Data Data Blah Blah – It Ain’t That Easy
March 27, 2012 2 Comments
Like most investors, I’m hearing more and more entrepreneurs tell me that they’re very excited to have a portion of their not-yet-proven business model be a “data play.” It usually goes something like this:
“we’re going to have thousands (or millions) of customer on our platform, interacting and doing X again and again, and that’s going to lead us to capturing a database of customers and their activity in this marketplace that we’ll be able to sell access to and make boatloads of money.”
Sorry, not nearly good enough.
This is indeed the era of Big Data. We are simultaneously witnessing the massive proliferation of smart devices creating a tidal wave of new data collection, and the maturation of cloud computing and virtualization, combined with the steady advances of Moore’s Law, making the tackling of computational challenges that would have seemed unfathomable just a decade ago suddenly feasible and cost-effective.
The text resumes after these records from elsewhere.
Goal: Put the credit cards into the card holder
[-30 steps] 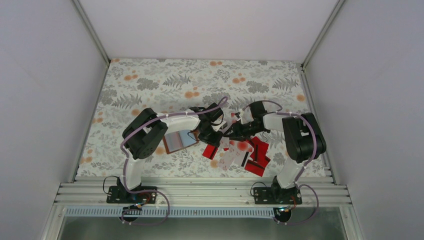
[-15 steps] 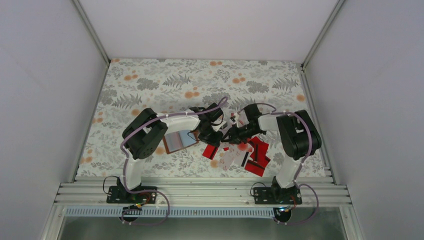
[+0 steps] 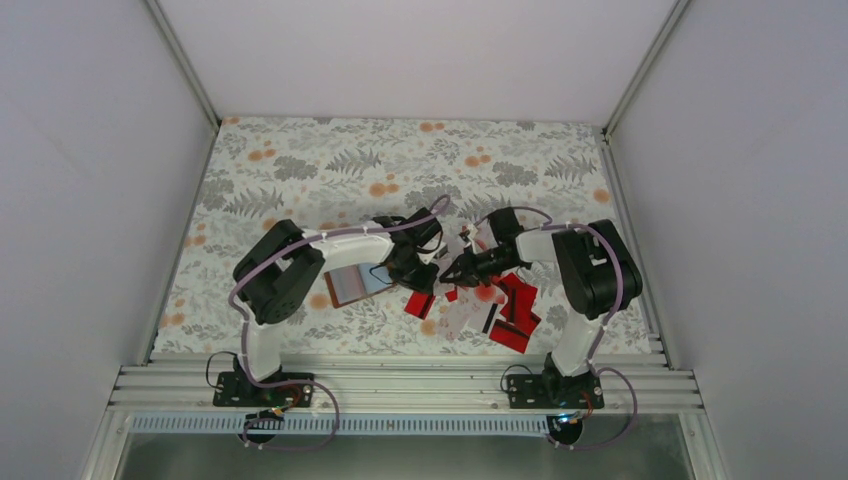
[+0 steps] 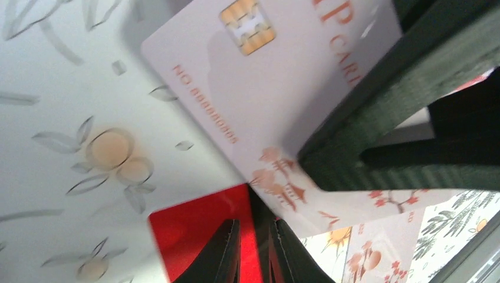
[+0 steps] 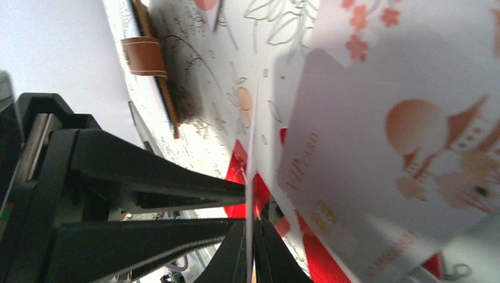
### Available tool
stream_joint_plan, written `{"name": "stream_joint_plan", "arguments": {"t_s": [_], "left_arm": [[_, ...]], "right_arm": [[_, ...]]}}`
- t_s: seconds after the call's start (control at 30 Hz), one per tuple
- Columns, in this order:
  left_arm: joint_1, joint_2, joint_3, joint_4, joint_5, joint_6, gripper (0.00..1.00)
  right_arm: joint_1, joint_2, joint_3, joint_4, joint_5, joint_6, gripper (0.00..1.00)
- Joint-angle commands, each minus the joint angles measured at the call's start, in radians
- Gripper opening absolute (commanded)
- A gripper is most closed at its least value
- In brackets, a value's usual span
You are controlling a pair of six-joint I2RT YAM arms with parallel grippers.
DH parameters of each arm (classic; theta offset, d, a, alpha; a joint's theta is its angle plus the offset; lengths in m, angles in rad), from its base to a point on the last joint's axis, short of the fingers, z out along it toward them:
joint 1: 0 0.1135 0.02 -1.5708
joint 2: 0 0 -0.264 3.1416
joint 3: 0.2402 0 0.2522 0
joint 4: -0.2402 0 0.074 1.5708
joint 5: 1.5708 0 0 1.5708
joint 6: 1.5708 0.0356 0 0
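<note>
The card holder (image 3: 350,283) lies open on the patterned table, left of centre; in the right wrist view its brown edge and strap (image 5: 143,56) show. My right gripper (image 3: 452,271) (image 5: 252,227) is shut on a white credit card (image 5: 252,147), seen edge-on there. That same card (image 4: 265,88), with a chip and red print, fills the left wrist view. My left gripper (image 3: 424,275) (image 4: 255,224) is just below the card's corner. Its jaws stand a narrow slit apart with nothing between them. A red card (image 4: 194,230) lies under them.
Loose red and white credit cards (image 3: 495,305) lie in a heap under and right of the two grippers. Another white card (image 5: 383,177) lies flat beside the right gripper. White walls close in the table on the left, right and back.
My right gripper has closed on the white card. My left gripper's jaws have parted slightly and the left arm has shifted a little to the left.
</note>
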Motion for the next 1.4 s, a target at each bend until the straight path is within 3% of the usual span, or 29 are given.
{"name": "stream_joint_plan", "arguments": {"t_s": [0.0,0.2,0.43,0.73,0.8,1.07,1.37], "left_arm": [[0.017,-0.085,-0.016,-0.057,-0.069,-0.024,0.15],[0.05,-0.201,-0.018,-0.106,-0.093,-0.048,0.16],[0.152,-0.386,-0.031,-0.135,-0.064,-0.078,0.33],[0.371,-0.591,-0.083,0.026,0.233,-0.113,0.75],[0.41,-0.613,-0.09,0.083,0.318,-0.138,0.79],[0.524,-0.664,-0.155,0.39,0.591,-0.321,0.77],[0.553,-0.663,-0.158,0.637,0.689,-0.465,0.67]], "right_arm": [[0.008,-0.026,-0.016,0.08,-0.097,0.036,0.04],[0.002,-0.041,-0.013,0.13,-0.162,0.066,0.04],[0.002,-0.11,0.069,0.139,-0.207,0.155,0.04],[0.006,-0.202,0.238,0.156,-0.23,0.346,0.04],[0.008,-0.218,0.283,0.154,-0.228,0.385,0.04],[0.024,-0.21,0.478,0.126,-0.243,0.518,0.04],[0.088,-0.157,0.686,0.086,-0.257,0.606,0.04]]}}
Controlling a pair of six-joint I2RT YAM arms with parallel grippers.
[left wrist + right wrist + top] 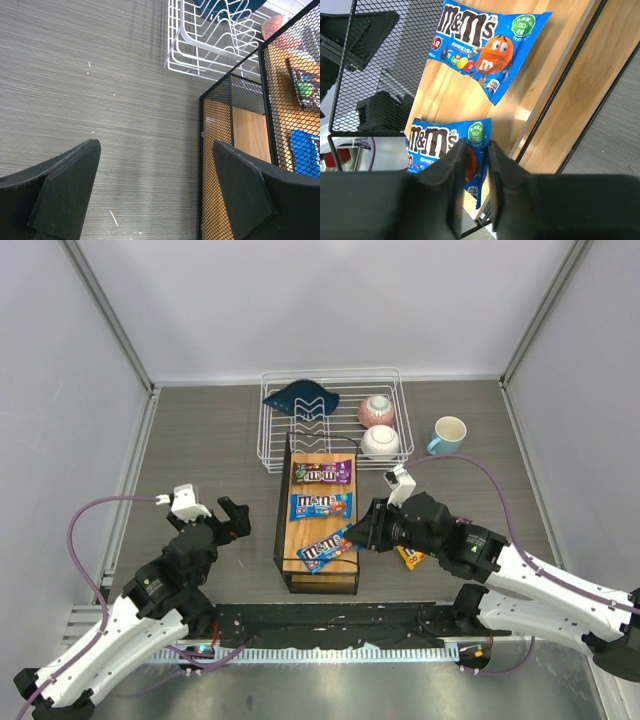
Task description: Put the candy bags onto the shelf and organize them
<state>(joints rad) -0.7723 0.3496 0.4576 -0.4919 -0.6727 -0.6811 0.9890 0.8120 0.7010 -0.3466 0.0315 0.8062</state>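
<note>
White wire dish rack (345,430) with dark blue item (305,397), pink bowl (376,410), white bowl (380,441); blue mug (449,434) beside.

The farther glossy blue candy packet (485,45) bears a large white "m&m's" logo and a round green badge reading "GO"; its smaller print is too fine to read; the nearer glossy blue candy packet (437,145) carries the same "m&m's" logo and green "GO" badge.
</note>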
We’re generating and collecting radically more data than ever before. One of my favorite statistics – 90% of all of the data that exists in the world has been created in the last two years. That means that 10% of all the world’s data has been created since New Year’s Day this year. Try to get your head around that one! Fortunately, we have computing platforms and paradigms that give us a chance at actually doing something with it all this stuff.
One of the great things about the Big Data revolution (and if you want to stay up on big data and the startup world, read Roger Ehrenberg, who started a firm built entirely around a data thesis), and the dawn of powerful startups tackling massive data sets in healthcare, finance, search, retail, etc. is that it has made almost every entrepreneur and technology executive aware of the opportunities presented by data. In our portfolio Ticketfly, for one, understands that it is building a powerful and insight-rich database of consumer music tastes and purchase behavior, and they are working with partners to marry their data to other datasets to build even richer profiles of consumers, all of which will help Ticketfly help its venue customers sell more tickets, and help consumers get better information about, and not miss opportunities to see and hear, the music they love.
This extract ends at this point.